▶ [DIRECTIONS FOR THIS TASK] Show me every line in the listing that has the word "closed".
=-=-=
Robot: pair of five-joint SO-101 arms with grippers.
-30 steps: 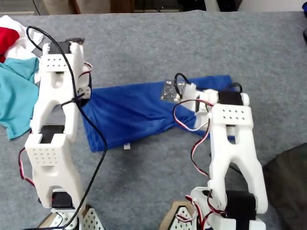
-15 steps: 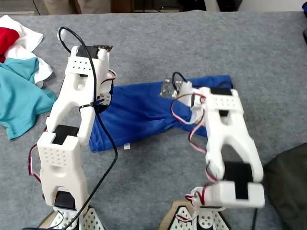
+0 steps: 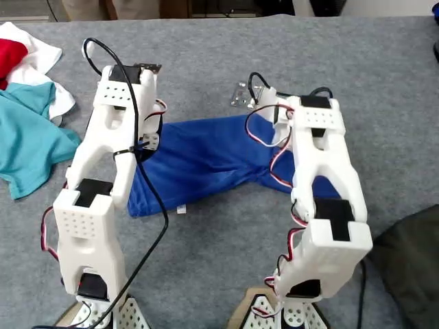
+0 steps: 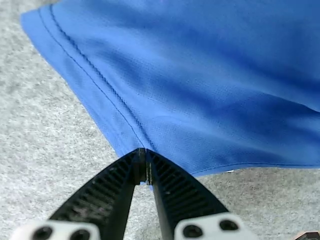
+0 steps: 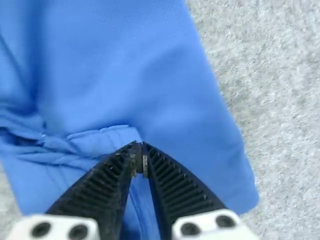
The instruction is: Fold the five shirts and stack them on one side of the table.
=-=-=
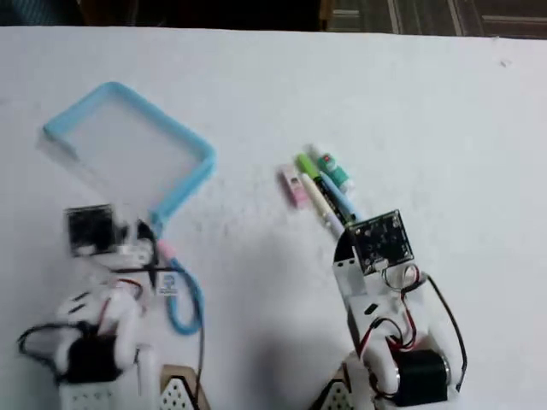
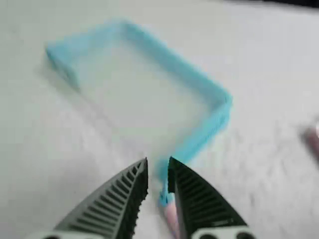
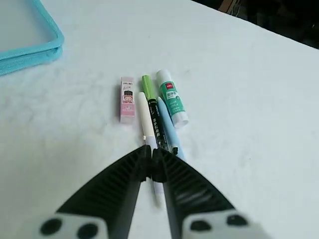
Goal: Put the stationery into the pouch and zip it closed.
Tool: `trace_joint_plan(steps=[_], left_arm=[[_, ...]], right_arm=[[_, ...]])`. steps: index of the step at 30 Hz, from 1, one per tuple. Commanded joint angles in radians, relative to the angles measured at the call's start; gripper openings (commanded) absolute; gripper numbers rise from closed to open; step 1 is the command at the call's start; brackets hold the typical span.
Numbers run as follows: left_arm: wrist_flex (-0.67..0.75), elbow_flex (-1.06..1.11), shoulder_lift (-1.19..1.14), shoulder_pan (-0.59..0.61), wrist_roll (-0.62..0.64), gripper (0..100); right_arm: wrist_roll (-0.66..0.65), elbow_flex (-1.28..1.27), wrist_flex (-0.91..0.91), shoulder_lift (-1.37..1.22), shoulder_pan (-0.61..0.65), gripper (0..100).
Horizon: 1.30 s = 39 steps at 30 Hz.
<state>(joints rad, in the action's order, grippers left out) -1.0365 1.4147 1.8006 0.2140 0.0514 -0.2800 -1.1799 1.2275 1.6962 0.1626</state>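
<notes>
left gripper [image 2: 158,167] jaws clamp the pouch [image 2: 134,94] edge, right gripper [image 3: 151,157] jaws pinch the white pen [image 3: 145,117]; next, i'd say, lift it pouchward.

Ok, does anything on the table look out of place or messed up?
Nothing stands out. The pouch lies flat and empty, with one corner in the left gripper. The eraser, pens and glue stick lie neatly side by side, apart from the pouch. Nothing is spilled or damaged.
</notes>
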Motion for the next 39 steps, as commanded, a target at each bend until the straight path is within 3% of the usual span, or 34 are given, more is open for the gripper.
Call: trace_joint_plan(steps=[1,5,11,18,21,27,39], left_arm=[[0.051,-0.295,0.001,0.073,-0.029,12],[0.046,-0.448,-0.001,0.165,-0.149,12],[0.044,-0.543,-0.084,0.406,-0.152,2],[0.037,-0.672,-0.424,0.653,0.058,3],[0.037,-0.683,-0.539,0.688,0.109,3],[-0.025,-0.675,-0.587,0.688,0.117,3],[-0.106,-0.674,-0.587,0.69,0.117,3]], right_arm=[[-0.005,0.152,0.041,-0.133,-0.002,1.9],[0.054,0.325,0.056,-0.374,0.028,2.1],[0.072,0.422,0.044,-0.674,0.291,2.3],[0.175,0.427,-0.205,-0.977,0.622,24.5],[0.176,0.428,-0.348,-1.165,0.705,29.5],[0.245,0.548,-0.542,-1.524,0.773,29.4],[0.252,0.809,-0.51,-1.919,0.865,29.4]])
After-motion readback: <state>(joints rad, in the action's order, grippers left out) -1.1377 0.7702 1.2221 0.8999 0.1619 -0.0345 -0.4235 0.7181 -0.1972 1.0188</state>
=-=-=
▶ [TASK RESULT]
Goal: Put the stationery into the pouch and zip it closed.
Tool: `trace_joint_plan(steps=[_], left_arm=[[_, ...]], right_arm=[[_, ...]])`. steps: index of the step at 30 Hz, from 1, one per tuple. Commanded joint angles in radians, relative to the angles measured at the call's start; gripper openings (commanded) absolute; gripper numbers rise from closed to open; step 1 is the command at the call's start; brackets hold the typical span.

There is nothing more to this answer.